Check the listing below for lines with the word "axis" and say how many there are, with nothing but the number.

DATA BLOCK:

•••••

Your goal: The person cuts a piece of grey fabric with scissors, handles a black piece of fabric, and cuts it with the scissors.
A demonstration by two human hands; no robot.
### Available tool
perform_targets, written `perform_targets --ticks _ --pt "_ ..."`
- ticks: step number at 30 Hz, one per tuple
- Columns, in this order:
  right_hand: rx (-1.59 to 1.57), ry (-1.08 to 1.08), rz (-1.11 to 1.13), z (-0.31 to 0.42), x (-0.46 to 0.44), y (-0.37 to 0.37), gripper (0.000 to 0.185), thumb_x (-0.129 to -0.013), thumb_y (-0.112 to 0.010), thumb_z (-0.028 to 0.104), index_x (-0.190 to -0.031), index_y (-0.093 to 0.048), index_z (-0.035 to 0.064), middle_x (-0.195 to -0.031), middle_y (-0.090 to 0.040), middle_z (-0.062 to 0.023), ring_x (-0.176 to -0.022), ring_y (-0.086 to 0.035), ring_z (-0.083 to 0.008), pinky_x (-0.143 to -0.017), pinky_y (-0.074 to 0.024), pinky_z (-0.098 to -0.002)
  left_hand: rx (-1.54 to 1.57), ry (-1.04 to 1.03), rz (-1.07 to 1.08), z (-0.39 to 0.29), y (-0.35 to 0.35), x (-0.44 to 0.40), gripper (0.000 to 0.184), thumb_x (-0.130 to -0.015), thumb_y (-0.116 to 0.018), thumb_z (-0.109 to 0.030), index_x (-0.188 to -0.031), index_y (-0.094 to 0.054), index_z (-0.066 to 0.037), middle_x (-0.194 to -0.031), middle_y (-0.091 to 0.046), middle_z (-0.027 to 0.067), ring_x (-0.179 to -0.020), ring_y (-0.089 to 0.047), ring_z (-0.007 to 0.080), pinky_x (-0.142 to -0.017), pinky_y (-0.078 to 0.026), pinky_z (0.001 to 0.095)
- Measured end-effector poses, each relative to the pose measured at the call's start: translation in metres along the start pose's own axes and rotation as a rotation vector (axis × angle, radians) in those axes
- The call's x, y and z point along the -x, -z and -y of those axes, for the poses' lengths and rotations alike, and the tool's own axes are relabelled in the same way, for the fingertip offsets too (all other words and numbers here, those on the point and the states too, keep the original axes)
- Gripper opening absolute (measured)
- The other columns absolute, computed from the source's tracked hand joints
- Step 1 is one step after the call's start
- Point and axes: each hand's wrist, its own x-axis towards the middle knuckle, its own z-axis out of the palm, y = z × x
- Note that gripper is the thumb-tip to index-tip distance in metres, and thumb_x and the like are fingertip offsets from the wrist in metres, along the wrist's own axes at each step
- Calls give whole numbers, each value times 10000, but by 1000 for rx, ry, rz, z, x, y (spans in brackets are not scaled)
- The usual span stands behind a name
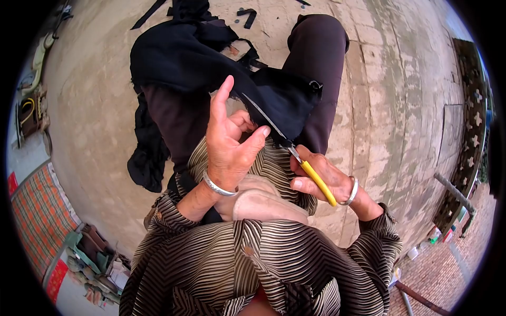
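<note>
Black cloth [179,58] lies across both knees, its edges frayed, with a pale narrow line running slantwise along one flap. My left hand [232,145] is at the near edge of this cloth: the index finger points up, the other fingers curl, and the thumb presses at the cloth's edge. How much it pinches is partly hidden. In my right hand [327,176] is a pair of yellow-handled scissors [316,181], their metal part meeting the cloth's near corner. The blades are mostly hidden, so I cannot tell how far apart they are.
Dark strips [249,18] and small round bits lie on the ground beyond the knees. More black cloth [147,152] hangs at the left thigh. A plaid cloth [45,210] is at far left; a metal pipe [454,192] and brick paving are at right.
</note>
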Motion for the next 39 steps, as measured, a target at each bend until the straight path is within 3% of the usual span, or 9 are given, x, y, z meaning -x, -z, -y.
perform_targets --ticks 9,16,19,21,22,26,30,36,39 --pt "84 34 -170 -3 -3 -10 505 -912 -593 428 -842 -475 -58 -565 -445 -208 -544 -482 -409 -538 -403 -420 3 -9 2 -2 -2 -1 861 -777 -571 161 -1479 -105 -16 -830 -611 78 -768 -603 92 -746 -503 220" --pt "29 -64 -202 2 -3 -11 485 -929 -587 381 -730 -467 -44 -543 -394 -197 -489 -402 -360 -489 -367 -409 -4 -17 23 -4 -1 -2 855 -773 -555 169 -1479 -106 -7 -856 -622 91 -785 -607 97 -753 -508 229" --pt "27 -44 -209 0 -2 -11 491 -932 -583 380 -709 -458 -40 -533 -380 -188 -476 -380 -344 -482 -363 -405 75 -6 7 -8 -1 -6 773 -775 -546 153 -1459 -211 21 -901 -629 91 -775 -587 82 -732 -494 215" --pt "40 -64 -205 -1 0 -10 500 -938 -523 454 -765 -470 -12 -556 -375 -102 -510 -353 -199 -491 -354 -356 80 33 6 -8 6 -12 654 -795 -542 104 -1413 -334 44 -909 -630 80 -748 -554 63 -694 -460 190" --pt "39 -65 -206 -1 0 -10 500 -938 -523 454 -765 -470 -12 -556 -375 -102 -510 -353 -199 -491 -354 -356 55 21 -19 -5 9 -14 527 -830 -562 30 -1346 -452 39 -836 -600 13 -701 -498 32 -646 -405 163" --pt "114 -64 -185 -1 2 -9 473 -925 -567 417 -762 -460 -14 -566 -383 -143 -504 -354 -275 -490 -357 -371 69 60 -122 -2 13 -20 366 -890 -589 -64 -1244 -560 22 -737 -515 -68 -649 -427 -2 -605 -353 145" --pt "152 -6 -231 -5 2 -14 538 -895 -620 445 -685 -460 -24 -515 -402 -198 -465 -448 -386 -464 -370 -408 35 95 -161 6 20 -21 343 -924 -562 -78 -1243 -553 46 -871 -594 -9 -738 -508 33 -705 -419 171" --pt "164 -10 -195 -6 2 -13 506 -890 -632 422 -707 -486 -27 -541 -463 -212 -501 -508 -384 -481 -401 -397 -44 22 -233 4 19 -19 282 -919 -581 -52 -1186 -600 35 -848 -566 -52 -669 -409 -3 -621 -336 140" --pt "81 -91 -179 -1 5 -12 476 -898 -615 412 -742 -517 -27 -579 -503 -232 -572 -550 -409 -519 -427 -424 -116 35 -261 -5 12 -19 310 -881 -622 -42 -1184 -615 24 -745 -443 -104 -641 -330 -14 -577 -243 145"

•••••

WRITTEN REPLY:
2